In a long directory listing, the timestamp shown is the Modify time (mtime). To see all timestamps and a lot of other useful information, use the stat program with the verbose option (-x):
$ stat -x filename
Here is sample output from stat:
$ stat -x test.sh File: "test.sh" Size: 54 FileType: Regular File Mode: (0644/-rw-r--r--) Uid: ( 501/ geek) Gid: ( 20/ staff) Device: 1,4 Inode: 8954360 Links: 1 Access: Sat Jan 18 08:30:54 2020 Modify: Sat Jan 18 08:30:49 2020 Change: Sat Jan 18 08:30:49 2020
Without the “-x” option, a summary of filesystem permissions, ownerships and access time will be shown. For example:
$ stat test.sh 16777220 8954360 -rw-r--r-- 1 sandy staff 0 54 "Jan 18 08:30:54 2020" "Jan 18 08:30:49 2020" "Jan 18 08:30:49 2020" "Jan 18 08:30:49 2020" 4096 8 0 test.sh
MAC does not store file creation time by default; however, some filesystems (ufs2, ext4, zfs, btrfs, jfs) save the creation time. The creation time can be accessed with the stat command. Given that some applications modify a file by creating a new file and then deleting the original, the creation date may not be accurate.
Using find Command to search by file timestamp
The -atime, -mtime, and -ctime option are the time parameter options available with find. They can be specified with integer values in number of days. The number may be prefixed with – or + signs. The – sign implies less than, whereas the + sign implies greater than.

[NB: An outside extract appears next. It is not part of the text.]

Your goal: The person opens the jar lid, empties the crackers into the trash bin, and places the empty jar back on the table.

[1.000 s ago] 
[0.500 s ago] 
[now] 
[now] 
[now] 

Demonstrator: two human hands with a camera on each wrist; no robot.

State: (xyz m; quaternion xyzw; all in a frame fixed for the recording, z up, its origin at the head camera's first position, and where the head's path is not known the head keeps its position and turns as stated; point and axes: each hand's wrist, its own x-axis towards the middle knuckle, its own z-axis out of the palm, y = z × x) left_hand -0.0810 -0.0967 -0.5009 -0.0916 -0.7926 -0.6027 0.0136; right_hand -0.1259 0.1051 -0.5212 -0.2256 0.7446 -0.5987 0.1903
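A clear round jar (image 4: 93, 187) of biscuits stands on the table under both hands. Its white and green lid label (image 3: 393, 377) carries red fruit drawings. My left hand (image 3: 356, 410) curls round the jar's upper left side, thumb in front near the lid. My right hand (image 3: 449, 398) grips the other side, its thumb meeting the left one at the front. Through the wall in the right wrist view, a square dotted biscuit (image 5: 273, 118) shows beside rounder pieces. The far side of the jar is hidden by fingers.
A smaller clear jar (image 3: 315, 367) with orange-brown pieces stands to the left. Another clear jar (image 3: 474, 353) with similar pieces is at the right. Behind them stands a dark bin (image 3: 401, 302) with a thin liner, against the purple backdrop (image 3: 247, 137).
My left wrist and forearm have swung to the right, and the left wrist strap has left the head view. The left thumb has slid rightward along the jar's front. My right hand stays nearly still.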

Consider the following examples:
1. Print files that were accessed within the last seven days:
$ find . -type f -atime -7 -print
2. Print files that have an access time exactly seven days old:
$ find . -type f -atime 7 -print
3. Print files that have an access time older than seven days:
$ find . -type f -atime +7 -print
The -mtime parameter will search for files based on the modification time; -ctime searches based on the change time.